On Proliferation of Small Libraries in .Net

I’m currently working on a Unity3d project, and often find myself in need of 3rd party DLLs. Unity supports .Net 3.5 libraries through an old version of Mono. Most libraries these days are distributed via Nuget packages and usually only with the latest version of the .Net framework. I’ve found myself having to find or create back-ports of those libraries. Unity isn’t the only framework I’ve had this problem with and portable class libraries are on attempt to solve this (but sadly they’re not supported on Unity). 

Most of the time, this is actually really simple. Add a reference to System.Threading, the TPL back port and there are no other changes required.

Recently, I’ve been focused on performance and I’ve needed to back port Distruptor-net and Microsoft.Io.RecyclableMemoryStream. These libraries are small; I only need to use maybe one public class from each, yet I have to include a DLL each time. For just these two public classes I’ve needed to add three DLLs. I could ILMerge them with my assemblies; but that can cause other problems.

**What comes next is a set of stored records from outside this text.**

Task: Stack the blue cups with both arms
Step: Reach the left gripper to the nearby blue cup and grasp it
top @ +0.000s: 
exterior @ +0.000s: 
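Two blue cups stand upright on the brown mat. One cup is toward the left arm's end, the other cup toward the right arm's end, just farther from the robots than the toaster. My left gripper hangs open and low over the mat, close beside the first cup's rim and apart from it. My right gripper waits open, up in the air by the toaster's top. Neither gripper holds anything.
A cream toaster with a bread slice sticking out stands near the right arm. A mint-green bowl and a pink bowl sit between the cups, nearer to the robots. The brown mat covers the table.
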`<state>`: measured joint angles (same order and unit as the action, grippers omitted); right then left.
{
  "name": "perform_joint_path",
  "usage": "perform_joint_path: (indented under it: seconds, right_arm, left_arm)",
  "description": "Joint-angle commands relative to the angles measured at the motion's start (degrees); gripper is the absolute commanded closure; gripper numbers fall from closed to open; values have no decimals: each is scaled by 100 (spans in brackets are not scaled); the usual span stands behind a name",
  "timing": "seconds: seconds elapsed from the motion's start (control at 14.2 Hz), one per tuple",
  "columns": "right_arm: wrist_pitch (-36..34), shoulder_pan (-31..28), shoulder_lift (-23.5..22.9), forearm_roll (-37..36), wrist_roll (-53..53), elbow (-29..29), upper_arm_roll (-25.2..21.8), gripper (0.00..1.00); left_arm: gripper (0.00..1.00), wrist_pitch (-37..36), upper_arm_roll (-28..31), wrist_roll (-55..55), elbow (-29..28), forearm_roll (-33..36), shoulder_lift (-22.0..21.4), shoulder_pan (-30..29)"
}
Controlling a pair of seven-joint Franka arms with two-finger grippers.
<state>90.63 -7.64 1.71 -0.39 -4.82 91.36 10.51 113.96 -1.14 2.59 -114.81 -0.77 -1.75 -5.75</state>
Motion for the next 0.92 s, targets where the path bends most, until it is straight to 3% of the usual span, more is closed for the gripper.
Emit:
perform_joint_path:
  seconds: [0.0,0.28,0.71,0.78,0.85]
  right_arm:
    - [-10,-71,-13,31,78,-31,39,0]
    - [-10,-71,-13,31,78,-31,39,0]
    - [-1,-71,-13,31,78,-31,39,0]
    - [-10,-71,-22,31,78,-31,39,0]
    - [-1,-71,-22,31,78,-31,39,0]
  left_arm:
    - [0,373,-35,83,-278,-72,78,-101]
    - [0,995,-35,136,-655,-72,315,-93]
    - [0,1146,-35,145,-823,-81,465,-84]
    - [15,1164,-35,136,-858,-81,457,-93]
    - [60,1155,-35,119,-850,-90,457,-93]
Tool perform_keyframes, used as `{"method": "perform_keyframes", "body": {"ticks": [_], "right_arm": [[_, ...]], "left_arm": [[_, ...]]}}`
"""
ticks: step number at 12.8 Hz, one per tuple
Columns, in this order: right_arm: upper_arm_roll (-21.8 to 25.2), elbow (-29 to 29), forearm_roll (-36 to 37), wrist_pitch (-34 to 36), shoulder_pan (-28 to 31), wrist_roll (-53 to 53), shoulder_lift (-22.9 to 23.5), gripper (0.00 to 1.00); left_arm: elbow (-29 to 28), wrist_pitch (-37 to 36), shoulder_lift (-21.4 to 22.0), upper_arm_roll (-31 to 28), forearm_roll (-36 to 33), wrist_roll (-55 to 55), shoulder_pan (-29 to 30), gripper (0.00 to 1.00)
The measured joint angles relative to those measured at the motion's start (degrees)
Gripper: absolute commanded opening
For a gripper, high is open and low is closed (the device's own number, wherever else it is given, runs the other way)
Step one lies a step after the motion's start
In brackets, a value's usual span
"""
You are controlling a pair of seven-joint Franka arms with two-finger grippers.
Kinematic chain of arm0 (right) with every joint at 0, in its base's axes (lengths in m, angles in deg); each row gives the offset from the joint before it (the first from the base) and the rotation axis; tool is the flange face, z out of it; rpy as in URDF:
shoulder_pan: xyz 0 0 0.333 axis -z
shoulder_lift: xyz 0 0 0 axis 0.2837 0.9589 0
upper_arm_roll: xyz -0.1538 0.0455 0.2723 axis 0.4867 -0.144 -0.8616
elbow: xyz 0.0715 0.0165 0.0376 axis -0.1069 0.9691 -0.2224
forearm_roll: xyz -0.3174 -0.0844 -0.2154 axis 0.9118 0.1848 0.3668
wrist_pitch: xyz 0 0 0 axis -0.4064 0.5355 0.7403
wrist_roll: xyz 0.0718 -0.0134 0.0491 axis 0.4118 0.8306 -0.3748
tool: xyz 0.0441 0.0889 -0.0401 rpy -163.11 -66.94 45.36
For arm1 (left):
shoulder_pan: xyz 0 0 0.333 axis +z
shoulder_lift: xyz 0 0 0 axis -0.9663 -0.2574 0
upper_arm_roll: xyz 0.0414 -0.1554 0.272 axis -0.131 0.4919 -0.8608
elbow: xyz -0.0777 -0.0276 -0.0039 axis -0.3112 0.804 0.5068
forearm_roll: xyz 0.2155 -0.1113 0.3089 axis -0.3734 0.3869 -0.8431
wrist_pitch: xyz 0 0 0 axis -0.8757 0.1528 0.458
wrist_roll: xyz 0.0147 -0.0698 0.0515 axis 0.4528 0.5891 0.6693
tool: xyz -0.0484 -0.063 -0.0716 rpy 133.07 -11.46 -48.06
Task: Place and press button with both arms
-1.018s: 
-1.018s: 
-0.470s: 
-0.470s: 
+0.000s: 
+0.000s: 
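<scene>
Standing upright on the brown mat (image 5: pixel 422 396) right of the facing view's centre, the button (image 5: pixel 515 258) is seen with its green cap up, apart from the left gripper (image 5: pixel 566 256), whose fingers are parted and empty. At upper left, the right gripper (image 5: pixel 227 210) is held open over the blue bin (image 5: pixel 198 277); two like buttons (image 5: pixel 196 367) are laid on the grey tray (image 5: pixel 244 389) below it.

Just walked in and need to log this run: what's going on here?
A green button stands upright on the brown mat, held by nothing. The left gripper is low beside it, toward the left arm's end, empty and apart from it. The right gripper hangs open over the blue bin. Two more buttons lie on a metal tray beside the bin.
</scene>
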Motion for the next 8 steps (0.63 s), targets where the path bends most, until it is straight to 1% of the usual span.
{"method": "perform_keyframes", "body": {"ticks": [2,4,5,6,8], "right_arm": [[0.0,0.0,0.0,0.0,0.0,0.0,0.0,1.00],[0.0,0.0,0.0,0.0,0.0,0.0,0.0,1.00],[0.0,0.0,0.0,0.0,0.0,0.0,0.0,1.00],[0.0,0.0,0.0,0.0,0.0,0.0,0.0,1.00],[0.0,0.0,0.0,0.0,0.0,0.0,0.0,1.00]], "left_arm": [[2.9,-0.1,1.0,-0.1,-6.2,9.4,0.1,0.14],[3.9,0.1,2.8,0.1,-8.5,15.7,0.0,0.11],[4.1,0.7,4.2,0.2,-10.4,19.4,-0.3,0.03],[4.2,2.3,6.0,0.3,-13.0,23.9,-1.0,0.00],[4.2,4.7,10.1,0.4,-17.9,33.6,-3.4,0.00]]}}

I’d rather get a source. I’ll probably not need to upgrade these libraries, given their simplicity I’d like to be able to just get a single source file and drop that into my project. This is a work flow that works anywhere; even in doesn’t support Nuget. I wouldn’t have had to create back ports, the source just compiles (you could even use the preprocessor macros to hide some of the compile time differences).

There are actual performance reasons for not having lots of libraries; most people don’t care but the JIT can’t work across assembly boundaries (although to be honest this level of performance doesn’t bother me too much, but why deliberately slow your program down?).

The Javascript world there are plenty of libraries that are designed to be single file. NPM supports links directly to git repositories.

Nuget actually supports distribution of sources; when you install a package it will automatically add them to your csproj. I’d even commit these files into version control. This will save you from having to do a package restore too.

People often want to share snippets of code. Sometimes they do this by creating a misc/util library; usually I don’t want all the baggage. I’ve written about that before here.